(Task directions): Read the records beneath this task and copy every line that contains the string "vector".

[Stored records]

__________

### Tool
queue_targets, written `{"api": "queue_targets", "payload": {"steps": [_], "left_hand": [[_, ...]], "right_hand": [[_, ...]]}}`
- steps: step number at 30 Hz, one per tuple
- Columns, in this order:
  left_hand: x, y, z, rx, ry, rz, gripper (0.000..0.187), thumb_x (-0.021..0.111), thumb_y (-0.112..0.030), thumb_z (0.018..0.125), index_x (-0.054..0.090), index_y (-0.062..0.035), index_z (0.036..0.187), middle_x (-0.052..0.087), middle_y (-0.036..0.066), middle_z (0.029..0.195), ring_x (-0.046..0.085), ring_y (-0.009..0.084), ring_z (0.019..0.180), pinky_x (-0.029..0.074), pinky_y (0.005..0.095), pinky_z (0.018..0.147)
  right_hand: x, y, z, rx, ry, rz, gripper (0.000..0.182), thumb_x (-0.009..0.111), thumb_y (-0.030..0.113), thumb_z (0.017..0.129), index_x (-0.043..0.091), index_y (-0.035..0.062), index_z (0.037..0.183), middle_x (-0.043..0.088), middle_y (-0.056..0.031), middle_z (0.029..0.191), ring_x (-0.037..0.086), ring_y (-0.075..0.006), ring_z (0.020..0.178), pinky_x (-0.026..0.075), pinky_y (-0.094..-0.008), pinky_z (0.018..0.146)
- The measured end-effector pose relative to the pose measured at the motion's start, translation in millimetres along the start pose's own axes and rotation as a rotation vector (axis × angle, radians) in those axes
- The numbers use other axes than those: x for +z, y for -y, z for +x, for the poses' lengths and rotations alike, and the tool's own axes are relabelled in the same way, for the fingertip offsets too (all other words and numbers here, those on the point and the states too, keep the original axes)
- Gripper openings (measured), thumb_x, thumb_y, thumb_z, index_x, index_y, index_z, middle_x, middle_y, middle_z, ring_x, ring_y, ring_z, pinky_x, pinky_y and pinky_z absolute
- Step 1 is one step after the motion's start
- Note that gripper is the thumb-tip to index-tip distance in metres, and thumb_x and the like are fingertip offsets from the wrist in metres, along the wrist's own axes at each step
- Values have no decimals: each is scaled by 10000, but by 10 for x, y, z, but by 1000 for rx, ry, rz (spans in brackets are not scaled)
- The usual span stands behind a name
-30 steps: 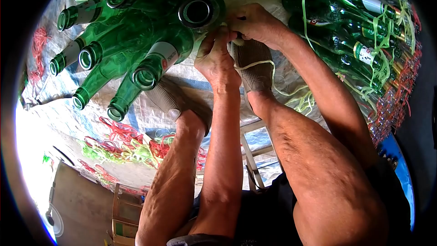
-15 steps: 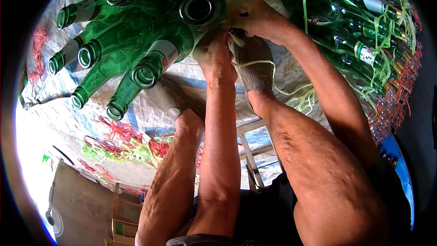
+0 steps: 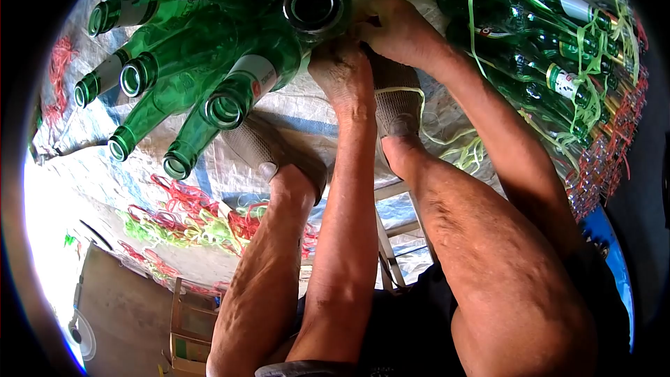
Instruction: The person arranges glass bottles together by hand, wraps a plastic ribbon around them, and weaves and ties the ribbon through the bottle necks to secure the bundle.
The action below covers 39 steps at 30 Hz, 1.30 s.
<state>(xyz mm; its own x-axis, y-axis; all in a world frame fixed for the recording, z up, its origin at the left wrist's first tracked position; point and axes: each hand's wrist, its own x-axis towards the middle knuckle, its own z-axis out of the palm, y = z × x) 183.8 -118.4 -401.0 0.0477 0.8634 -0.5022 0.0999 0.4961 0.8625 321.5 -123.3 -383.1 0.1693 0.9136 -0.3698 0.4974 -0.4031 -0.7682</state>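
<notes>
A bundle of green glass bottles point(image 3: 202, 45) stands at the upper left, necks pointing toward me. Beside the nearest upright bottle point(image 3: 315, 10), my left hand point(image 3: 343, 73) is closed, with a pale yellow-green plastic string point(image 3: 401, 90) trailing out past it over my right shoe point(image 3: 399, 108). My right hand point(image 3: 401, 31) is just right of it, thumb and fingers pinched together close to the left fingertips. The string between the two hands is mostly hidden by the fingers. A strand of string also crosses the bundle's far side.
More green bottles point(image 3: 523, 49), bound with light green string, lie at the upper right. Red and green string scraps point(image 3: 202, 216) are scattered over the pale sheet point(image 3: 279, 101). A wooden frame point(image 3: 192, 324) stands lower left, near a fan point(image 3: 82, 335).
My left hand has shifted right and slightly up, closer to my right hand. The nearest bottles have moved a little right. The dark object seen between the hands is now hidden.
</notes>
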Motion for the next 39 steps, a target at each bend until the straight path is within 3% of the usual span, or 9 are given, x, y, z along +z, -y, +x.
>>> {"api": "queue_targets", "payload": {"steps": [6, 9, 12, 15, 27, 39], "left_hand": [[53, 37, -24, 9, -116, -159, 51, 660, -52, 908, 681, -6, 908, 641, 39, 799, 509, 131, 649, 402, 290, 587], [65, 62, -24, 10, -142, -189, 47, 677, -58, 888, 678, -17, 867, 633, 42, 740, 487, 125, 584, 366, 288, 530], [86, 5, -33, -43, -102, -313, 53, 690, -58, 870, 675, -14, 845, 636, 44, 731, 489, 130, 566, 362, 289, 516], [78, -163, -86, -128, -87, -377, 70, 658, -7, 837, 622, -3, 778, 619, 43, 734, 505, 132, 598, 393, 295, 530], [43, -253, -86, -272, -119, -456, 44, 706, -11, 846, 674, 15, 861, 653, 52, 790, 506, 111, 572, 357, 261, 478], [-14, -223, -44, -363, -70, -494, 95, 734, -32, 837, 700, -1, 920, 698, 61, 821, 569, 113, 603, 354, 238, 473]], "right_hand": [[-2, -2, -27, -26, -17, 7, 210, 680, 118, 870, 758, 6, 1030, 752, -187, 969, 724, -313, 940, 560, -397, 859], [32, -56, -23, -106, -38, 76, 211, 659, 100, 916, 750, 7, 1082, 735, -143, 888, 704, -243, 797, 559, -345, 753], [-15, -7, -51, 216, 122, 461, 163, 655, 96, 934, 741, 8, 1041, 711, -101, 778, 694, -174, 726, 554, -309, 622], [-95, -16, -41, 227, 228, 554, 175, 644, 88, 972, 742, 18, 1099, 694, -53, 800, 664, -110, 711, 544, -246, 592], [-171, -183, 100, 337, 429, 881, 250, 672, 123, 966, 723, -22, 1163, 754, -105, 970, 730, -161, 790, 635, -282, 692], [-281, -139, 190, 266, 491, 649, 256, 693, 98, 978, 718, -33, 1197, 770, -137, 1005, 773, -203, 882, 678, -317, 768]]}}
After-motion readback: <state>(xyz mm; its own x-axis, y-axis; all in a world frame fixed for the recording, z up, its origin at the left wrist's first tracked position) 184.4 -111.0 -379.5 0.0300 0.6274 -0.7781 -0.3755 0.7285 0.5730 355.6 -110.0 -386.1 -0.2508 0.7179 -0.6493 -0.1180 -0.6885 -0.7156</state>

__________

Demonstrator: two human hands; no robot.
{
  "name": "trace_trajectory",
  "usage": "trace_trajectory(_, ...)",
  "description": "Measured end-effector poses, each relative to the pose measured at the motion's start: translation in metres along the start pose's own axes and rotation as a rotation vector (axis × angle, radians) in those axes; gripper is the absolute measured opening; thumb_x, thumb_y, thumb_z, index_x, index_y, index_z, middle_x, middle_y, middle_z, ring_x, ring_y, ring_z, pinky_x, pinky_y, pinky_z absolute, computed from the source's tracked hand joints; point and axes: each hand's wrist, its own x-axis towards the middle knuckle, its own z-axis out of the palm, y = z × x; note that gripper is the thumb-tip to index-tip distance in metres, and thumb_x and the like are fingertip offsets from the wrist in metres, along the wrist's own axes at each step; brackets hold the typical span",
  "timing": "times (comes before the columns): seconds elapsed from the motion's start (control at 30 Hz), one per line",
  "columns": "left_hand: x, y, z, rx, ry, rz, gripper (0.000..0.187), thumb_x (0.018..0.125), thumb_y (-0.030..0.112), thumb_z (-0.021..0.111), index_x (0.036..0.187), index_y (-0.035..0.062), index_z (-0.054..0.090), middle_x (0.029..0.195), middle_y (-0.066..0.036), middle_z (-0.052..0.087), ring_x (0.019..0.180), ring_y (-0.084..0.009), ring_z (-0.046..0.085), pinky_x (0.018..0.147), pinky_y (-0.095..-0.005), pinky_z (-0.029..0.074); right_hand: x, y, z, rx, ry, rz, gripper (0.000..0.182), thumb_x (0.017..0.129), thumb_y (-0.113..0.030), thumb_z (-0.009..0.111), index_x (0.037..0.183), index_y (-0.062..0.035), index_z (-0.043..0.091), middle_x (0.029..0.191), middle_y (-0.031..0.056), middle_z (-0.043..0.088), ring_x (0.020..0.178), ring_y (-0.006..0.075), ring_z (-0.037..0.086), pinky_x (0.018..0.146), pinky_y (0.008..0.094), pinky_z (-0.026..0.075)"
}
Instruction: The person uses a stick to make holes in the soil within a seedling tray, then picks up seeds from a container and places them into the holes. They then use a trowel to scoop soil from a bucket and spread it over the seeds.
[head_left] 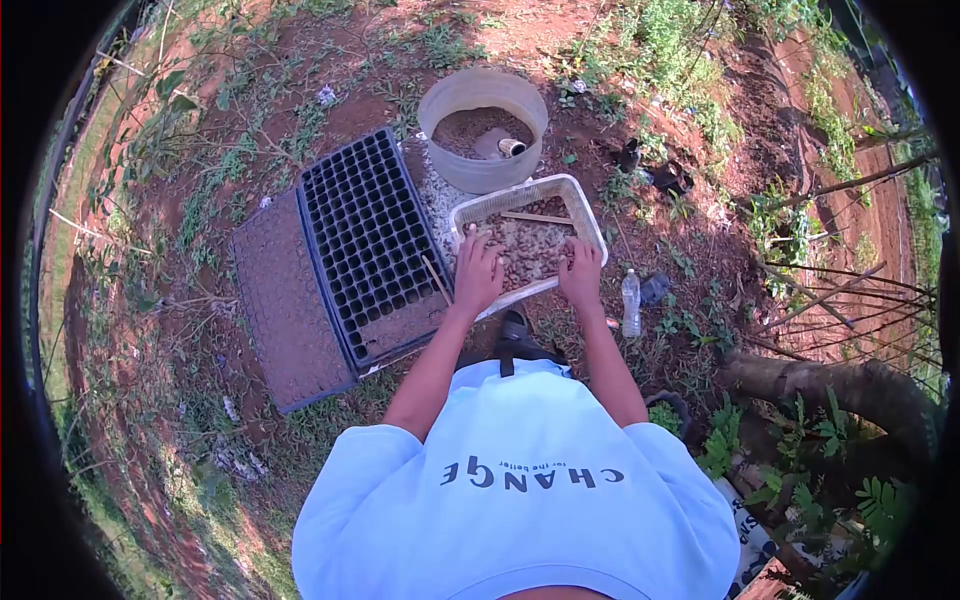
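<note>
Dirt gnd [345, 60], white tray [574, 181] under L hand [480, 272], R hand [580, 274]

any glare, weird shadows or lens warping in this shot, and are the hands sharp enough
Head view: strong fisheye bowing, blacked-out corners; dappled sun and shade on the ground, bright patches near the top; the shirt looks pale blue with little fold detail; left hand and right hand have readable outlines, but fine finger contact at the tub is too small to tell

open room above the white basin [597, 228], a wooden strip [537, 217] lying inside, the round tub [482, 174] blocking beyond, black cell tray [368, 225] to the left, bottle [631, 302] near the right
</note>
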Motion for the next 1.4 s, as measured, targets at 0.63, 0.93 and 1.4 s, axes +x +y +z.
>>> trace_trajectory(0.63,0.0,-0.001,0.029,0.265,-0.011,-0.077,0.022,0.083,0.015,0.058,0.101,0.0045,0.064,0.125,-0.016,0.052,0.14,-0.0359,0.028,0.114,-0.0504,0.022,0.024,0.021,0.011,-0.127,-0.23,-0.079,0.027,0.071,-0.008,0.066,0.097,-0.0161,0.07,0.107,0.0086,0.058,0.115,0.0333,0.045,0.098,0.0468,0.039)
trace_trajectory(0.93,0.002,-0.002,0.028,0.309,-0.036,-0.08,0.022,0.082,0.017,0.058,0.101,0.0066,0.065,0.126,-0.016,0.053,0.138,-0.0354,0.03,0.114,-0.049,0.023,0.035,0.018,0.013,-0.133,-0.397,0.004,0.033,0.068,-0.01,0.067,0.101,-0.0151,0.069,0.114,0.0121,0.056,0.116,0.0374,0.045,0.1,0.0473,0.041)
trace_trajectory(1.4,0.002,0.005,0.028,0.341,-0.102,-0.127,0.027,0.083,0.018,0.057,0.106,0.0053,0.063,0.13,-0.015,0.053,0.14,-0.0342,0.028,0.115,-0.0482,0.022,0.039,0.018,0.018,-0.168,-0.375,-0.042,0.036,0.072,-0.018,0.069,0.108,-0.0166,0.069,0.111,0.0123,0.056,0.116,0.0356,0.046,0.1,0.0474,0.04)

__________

(Answer space):
- The measured end-effector pose relative to the pose measured at the motion's start, translation in millimetres along the start pose's own axes and rotation as a rotation vector (axis × angle, radians) in those axes
  "description": "Measured end-effector poses, each relative to the pose measured at the motion's start: translation in metres along the start pose's own axes and rotation as a rotation vector (axis × angle, radians) in those axes; gripper is the absolute measured opening; thumb_x, thumb_y, thumb_z, index_x, index_y, index_z, middle_x, middle_y, middle_z, ring_x, ring_y, ring_z, pinky_x, pinky_y, pinky_z absolute, computed from the source's tracked hand joints; point and axes: each hand's wrist, its own x-axis towards the middle knuckle, its own z-axis out of the palm, y = z × x; note that gripper is the thumb-tip to index-tip distance in metres, and thumb_x and the like are fingertip offsets from the wrist in metres, along the wrist's own axes at each step; brackets hold the typical span",

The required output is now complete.